In her artist statement, Bunker expresses how her work comments on interconnectedness. She states that “beneath the relative appearance of seemingly separate objects lies a deeper truth of interconnectedness – a oneness that is at the heart of all we perceive of as real.” This connectedness is felt as light works its way through the pieces with a beautiful sense of rhythm and movement, illustrated in Illumination. Bunker creates an armature for light as she capitalizes on the strong verticals formed by the trees and their reflections as well as the horizontals that appear as sky, land, and water further break up the composition. She creates a harmonious balance with curvilinear forms of light and a more rigid grid-like structure.

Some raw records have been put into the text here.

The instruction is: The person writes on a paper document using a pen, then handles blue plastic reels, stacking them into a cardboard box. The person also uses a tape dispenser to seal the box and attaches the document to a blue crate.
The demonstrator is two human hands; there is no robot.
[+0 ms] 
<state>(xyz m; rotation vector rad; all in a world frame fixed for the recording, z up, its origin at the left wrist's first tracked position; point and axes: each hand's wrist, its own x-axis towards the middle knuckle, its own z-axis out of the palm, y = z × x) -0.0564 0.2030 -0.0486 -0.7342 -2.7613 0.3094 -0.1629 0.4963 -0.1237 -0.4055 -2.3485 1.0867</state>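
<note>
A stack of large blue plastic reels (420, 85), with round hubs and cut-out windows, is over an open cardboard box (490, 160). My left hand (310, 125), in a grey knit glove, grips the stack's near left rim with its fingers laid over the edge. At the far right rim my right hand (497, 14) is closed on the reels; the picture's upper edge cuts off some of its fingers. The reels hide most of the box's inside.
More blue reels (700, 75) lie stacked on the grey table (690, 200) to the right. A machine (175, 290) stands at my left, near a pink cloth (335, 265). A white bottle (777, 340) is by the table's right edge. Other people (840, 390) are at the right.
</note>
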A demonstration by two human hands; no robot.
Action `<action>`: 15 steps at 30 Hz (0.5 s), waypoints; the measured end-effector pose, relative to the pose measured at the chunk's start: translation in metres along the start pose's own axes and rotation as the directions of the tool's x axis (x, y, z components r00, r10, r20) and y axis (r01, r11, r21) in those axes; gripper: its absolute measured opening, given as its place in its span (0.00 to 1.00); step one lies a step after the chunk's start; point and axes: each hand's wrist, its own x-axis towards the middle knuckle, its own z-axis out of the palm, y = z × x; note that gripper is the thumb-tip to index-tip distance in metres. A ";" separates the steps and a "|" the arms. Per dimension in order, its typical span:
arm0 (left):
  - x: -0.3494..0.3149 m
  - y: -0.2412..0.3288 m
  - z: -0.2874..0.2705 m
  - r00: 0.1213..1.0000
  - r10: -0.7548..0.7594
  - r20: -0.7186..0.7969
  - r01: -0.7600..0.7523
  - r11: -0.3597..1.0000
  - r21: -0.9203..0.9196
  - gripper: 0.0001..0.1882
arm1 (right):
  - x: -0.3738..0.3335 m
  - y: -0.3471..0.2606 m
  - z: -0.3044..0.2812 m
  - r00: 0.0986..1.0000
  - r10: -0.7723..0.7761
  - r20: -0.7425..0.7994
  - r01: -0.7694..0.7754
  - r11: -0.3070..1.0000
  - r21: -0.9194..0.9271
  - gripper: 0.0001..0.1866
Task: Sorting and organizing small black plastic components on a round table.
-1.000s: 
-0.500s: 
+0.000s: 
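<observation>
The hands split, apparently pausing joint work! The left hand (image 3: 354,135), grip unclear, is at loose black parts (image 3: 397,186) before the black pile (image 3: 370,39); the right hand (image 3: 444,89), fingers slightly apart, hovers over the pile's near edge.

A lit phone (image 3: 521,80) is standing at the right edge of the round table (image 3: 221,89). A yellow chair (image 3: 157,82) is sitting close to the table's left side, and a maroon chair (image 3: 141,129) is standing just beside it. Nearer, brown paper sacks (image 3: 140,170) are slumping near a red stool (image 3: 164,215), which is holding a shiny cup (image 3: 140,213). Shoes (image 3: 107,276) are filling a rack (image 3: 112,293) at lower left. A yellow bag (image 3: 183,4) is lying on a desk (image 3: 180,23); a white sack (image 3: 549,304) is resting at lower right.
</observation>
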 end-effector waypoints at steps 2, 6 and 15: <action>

I am fascinated by how the lack of clarity further speaks to Bunker’s idea of interconnectedness. This concept seems to reflect Jungian theory, which attests to Bunker’s past profession as a psychologist. Into the abstracted images, viewers can insert their own recollections and experiences. When I view On My Walk, I find myself entering my own memories of camping trips and childhood walks in a park. Bunker constructs a space into which you can easily project yourself, whether you have been to the places that she is depicting or not. She creates a sense of interconnectedness between herself, her work, and the viewers through the accessibility of the work itself. In her artist statement she writes that “The lack of sharp boundaries between trees, flowers, sky and grass in my paintings is my way of attempting to paint that deeper truth.” This idea is not only illustrated in the unity that the light creates between objects in her work, but also in how she connects to her viewers in a deeply personal way.
Where do you find yourself when looking at Jane Bunker’s work?